Repeat the data in full. No line may differ from the original.

*** Opening of COLLECTED MATERIAL ***

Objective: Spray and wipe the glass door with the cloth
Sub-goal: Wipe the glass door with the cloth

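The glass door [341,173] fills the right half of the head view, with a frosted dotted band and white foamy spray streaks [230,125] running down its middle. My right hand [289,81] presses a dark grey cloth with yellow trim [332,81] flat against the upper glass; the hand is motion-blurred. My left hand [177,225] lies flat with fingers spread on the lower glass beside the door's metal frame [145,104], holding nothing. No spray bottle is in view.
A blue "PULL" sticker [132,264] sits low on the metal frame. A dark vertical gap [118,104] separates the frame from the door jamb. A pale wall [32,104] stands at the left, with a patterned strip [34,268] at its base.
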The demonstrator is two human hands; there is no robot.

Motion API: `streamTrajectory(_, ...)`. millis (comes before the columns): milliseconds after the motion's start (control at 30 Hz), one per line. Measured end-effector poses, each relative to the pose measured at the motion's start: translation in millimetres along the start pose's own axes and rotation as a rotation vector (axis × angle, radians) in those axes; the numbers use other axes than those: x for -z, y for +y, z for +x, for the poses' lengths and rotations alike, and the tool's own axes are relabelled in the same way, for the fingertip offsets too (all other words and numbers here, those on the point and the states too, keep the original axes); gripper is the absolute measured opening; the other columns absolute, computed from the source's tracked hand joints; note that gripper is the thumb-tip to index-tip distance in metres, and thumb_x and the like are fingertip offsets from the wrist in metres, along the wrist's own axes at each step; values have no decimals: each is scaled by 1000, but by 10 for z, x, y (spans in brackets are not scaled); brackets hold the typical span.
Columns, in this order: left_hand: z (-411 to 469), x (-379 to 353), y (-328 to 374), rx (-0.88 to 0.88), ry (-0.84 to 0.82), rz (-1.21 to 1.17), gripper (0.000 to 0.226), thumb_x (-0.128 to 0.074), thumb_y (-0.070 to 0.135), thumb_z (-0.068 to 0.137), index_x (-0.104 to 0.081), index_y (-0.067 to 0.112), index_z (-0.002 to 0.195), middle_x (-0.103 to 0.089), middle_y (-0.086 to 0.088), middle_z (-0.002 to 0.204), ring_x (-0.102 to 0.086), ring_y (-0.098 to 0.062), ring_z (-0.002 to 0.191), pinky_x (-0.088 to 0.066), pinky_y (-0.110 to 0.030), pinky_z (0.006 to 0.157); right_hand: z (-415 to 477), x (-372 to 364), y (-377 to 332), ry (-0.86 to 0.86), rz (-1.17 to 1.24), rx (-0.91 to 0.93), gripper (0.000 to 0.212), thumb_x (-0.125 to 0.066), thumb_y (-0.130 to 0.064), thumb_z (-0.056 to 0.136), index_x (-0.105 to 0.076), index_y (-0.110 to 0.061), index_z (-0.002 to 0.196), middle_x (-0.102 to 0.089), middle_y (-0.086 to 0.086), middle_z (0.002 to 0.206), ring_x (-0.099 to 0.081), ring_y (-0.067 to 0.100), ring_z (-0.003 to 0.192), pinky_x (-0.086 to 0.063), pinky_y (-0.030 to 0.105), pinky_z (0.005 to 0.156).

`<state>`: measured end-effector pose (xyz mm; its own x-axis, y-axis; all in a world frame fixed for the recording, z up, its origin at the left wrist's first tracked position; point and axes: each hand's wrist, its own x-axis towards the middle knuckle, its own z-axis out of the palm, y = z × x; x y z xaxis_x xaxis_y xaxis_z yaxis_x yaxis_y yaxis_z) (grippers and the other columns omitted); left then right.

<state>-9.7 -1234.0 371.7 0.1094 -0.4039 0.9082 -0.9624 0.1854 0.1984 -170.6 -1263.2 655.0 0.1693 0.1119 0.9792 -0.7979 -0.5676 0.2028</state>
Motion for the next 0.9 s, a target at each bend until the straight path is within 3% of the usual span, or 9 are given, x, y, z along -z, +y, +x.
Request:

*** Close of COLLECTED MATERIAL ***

§ RESULT FOR THIS EXERCISE:
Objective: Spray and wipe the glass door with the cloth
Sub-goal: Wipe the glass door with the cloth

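The glass door [341,173] fills the right half of the head view, with a frosted dotted band and white foamy spray streaks [230,125] running down its middle. My right hand [289,81] presses a dark grey cloth with yellow trim [332,81] flat against the upper glass; the hand is motion-blurred. My left hand [177,225] lies flat with fingers spread on the lower glass beside the door's metal frame [145,104], holding nothing. No spray bottle is in view.
A blue "PULL" sticker [132,264] sits low on the metal frame. A dark vertical gap [118,104] separates the frame from the door jamb. A pale wall [32,104] stands at the left, with a patterned strip [34,268] at its base.
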The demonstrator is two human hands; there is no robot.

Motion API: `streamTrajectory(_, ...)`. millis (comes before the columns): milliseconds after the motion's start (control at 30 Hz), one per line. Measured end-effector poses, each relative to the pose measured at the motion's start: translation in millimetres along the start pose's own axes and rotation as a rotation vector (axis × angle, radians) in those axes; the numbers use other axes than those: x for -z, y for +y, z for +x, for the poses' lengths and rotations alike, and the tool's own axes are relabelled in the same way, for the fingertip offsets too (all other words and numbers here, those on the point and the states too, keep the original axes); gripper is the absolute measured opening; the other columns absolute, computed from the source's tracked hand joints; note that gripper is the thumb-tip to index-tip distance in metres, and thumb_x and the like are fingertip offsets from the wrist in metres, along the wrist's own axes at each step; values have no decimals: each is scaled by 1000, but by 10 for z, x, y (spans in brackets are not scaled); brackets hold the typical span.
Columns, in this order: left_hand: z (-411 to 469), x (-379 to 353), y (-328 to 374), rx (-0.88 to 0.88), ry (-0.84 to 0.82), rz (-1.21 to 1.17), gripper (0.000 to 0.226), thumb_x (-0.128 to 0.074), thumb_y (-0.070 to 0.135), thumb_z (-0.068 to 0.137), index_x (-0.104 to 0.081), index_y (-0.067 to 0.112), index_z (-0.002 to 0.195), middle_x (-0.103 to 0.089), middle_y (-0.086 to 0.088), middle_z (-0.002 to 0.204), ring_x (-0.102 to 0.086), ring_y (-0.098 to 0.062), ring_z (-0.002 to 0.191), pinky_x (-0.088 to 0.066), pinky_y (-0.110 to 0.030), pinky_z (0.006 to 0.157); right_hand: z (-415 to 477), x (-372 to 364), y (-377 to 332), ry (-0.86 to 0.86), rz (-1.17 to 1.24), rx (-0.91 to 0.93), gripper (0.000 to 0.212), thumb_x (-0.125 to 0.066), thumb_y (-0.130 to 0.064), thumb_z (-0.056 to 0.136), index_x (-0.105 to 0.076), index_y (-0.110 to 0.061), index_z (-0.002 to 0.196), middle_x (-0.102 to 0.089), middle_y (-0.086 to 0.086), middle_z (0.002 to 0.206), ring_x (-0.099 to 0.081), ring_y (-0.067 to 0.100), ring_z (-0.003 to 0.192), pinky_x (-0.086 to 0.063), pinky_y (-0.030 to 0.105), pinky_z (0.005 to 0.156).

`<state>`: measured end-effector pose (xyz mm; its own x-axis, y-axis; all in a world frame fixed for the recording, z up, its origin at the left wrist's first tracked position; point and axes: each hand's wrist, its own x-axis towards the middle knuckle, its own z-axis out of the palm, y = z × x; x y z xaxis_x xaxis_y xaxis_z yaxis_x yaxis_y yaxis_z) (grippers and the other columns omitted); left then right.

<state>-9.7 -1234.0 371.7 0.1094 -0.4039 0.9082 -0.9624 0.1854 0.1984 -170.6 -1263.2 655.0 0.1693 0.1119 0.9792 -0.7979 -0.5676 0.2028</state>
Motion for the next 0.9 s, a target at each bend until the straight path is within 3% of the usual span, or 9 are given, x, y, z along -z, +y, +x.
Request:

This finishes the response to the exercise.